§ What is required
Output every line below without omitting or altering anything.

§ Data extract
Start of Block
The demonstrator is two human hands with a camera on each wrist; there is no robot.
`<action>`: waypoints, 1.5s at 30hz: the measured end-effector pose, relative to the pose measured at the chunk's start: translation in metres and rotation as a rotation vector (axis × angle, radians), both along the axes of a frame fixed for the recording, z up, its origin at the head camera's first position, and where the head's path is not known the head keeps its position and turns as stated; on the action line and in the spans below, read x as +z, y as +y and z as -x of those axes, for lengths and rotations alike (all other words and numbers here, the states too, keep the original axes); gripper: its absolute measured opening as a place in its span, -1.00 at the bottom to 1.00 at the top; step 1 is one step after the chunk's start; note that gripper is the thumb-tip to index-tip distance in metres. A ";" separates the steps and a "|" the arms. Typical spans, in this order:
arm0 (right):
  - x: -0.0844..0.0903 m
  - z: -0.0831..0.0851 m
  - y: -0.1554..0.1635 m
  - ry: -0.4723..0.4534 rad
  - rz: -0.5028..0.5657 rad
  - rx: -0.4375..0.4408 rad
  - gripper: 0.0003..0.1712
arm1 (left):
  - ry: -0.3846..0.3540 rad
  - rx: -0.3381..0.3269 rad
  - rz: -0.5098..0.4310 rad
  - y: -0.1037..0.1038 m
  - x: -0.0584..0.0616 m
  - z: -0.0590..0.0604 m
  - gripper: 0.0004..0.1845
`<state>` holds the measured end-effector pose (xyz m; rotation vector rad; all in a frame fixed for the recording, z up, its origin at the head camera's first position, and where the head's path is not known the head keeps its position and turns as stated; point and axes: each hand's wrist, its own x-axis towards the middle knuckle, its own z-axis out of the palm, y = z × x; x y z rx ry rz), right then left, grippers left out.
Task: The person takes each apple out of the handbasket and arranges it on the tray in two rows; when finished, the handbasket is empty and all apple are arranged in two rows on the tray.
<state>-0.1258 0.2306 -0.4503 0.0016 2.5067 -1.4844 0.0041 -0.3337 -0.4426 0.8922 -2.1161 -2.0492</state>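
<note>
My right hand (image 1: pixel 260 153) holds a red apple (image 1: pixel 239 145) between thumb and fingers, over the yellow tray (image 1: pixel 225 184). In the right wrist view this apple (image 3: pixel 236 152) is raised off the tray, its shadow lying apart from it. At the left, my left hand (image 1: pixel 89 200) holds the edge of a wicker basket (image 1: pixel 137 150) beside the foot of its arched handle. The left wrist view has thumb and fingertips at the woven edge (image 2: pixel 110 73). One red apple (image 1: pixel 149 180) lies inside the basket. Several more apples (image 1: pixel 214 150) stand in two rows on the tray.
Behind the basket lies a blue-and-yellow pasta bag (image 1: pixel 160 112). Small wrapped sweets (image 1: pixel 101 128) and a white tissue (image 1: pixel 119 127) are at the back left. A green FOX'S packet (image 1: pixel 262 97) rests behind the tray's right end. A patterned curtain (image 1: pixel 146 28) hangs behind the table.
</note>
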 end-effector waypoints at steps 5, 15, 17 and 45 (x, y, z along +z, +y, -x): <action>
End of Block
§ Result for this exercise
The demonstrator is two human hands with a camera on each wrist; there is no robot.
`<action>`: waypoints, 1.5s at 30hz: the measured end-effector pose, relative to the pose measured at the chunk's start: translation in metres and rotation as a rotation vector (axis × angle, radians), both along the axes of a frame fixed for the recording, z up, its origin at the head camera's first position, and where the head's path is not known the head keeps its position and turns as stated; on the action line and in the spans below, read x as +z, y as +y and z as -x of those axes, for lengths and rotations alike (all other words and numbers here, the states too, keep the original axes); gripper: its absolute measured opening as a place in its span, -1.00 at the bottom to 1.00 at the top; step 1 is one step after the chunk's start; note that gripper is the thumb-tip to index-tip distance in metres. A ";" separates the steps and a "|" the arms. Typical spans, in this order:
arm0 (right):
  - x: -0.0844..0.0903 m
  - z: -0.0831..0.0851 m
  - y: -0.1554..0.1635 m
  - ry: -0.4723..0.4534 rad
  - rz: -0.5028..0.5657 rad
  - rx: -0.4375..0.4408 rad
  - gripper: 0.0003..0.1712
arm1 (left):
  - ry: -0.3846..0.3540 rad
  - rx: -0.3381..0.3269 rad
  - rz: -0.5098..0.4310 rad
  - y: -0.1037..0.1038 m
  - x: -0.0584..0.0616 m
  - z: -0.0590..0.0604 m
  - gripper: 0.0004..0.1845
`<state>` holds the measured end-effector pose (xyz m; rotation vector rad; all in a frame fixed for the recording, z up, its origin at the head camera's first position, and where the head's path is not known the head keeps its position and turns as stated; point and axes: each hand's wrist, its own x-axis towards the middle knuckle, its own z-axis out of the palm, y = z × x; x y z rx ry rz), right then left, grippers left out.
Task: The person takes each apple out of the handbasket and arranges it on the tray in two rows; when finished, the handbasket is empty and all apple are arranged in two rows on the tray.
<state>-0.1258 0.2306 -0.4503 0.0016 2.5067 -1.4844 0.0041 -0.3337 -0.4426 0.8922 -2.1161 -2.0492</state>
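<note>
My right hand (image 1: pixel 260 153) holds a red apple (image 1: pixel 239 145) between thumb and fingers, over the yellow tray (image 1: pixel 225 184). In the right wrist view this apple (image 3: pixel 236 152) is raised off the tray, its shadow lying apart from it. At the left, my left hand (image 1: pixel 89 200) holds the edge of a wicker basket (image 1: pixel 137 150) beside the foot of its arched handle. The left wrist view has thumb and fingertips at the woven edge (image 2: pixel 110 73). One red apple (image 1: pixel 149 180) lies inside the basket. Several more apples (image 1: pixel 214 150) stand in two rows on the tray.
Behind the basket lies a blue-and-yellow pasta bag (image 1: pixel 160 112). Small wrapped sweets (image 1: pixel 101 128) and a white tissue (image 1: pixel 119 127) are at the back left. A green FOX'S packet (image 1: pixel 262 97) rests behind the tray's right end. A patterned curtain (image 1: pixel 146 28) hangs behind the table.
</note>
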 end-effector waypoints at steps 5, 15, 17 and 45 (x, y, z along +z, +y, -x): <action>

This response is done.